Posted by Scott Holstad on October 20, 2020

Well, unfortunately I’m rather livid at the moment because even though I had written I do not have the time or energy for a proper review due to severely bad health and a late time of night, I had just spent 1.5 hours working on the BEGINNING of a review, presumably saving as I went along as I always do. However, I don’t know what happened, but the page refreshed and everything was lost — all of my time and work and I don’t have the time or energy to try to recreate that, so I’m very unhappy. As a result, I’m just going to leave a few minor paragraphs or so with apologies… I did want to do it justice.

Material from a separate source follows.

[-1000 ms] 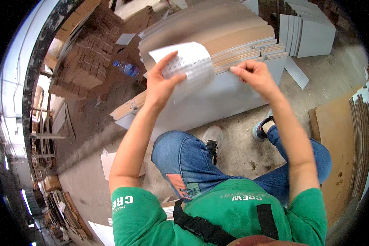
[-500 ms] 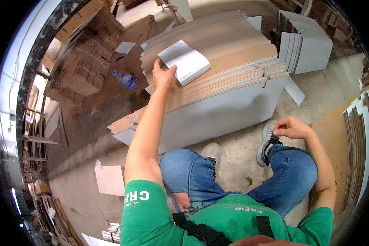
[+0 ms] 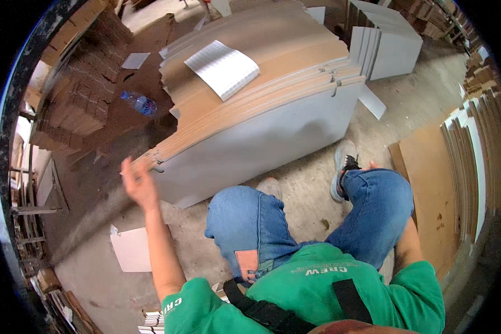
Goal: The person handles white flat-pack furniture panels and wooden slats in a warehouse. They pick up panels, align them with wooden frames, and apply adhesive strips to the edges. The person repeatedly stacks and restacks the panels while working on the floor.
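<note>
A long row of flat cardboard sheets (image 3: 261, 147) stands on edge in front of me, with pale grey-white outer faces and brown edges. At its near left corner, my left hand (image 3: 140, 183) is raised with its fingers apart and nothing in it; whether a fingertip touches the cardboard I cannot tell. On top of the row lies a white sheet of small printed labels (image 3: 222, 68), curled over. My right hand (image 3: 371, 166) is mostly hidden behind my right knee, beside the shoe; only some fingertips show, and what they hold cannot be seen.
Bundled brown cardboard (image 3: 80, 106) is piled at the far left, near a plastic bottle (image 3: 139, 103) on the floor. More grey-white sheets (image 3: 392, 53) stand at the back right. Along the right lean a brown board (image 3: 428, 183) and further sheets. A pale cardboard piece (image 3: 131, 250) lies left.
My left hand has let go of the label sheet and moved down to the row's left corner. My right hand has dropped from above the shoe to behind my knee. The view has shifted right.
</note>
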Action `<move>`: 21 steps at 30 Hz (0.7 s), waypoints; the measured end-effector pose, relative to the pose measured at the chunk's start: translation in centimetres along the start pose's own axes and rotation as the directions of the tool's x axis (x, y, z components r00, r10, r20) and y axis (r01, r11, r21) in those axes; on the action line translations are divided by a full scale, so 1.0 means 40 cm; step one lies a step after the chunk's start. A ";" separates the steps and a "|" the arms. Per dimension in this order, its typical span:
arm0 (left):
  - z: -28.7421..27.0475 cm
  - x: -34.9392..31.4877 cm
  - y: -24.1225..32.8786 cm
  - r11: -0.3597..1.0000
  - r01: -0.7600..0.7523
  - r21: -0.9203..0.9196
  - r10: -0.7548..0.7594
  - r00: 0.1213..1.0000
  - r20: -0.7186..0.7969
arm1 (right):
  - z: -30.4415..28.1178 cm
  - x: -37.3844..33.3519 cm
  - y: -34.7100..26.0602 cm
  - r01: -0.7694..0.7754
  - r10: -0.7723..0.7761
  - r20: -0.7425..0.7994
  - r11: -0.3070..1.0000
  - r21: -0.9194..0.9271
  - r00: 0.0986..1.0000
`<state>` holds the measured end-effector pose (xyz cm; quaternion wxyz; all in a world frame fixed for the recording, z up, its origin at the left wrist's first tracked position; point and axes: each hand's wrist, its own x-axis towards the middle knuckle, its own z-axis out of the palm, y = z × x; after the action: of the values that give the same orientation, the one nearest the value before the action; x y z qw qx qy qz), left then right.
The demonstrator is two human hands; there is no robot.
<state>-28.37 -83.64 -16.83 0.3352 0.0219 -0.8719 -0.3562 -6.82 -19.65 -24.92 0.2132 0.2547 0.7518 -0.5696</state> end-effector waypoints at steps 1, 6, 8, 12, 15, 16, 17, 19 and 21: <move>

Normally I’m a fan of Bart Ehrman’s, although I don’t always agree with him. Unfortunately, I think this is his worst book and I’m shocked he put his name to it. Frankly for the scholar people view him as and he frankly promotes himself to be, he embarrasses himself in his sad efforts to first, trash the credentials of those he opposes in the initial stages of the book, especially as compared to his own “fantastic” academic credentials, which should be beneath him for multiple reasons: 1) it’s unnecessary and unprofessional, 2) other people DO have legitimate credentials despite what he thinks, and worse, he misrepresents at least one or more in terms of their specialties proving a lack of validity in facing a scholar of his character and 3) while I don’t have time to go into all of his academic background, I doubt he’d love it if people knew the initial fundamentalist “academic” institution where he obtained a three year (?) degree acknowledges on its own website currently that this degree was NOT accredited. Moreover, as someone who over the course of my entire life, have known countless friends, colleagues and family members who attended and graduated from Moody Bible Institute, I can attest to the fact that not one of them were able to find professional employment post-graduation, largely due to their spurious academic “qualifications.” This, the vaunted academic “scholar” Bart Ehrman!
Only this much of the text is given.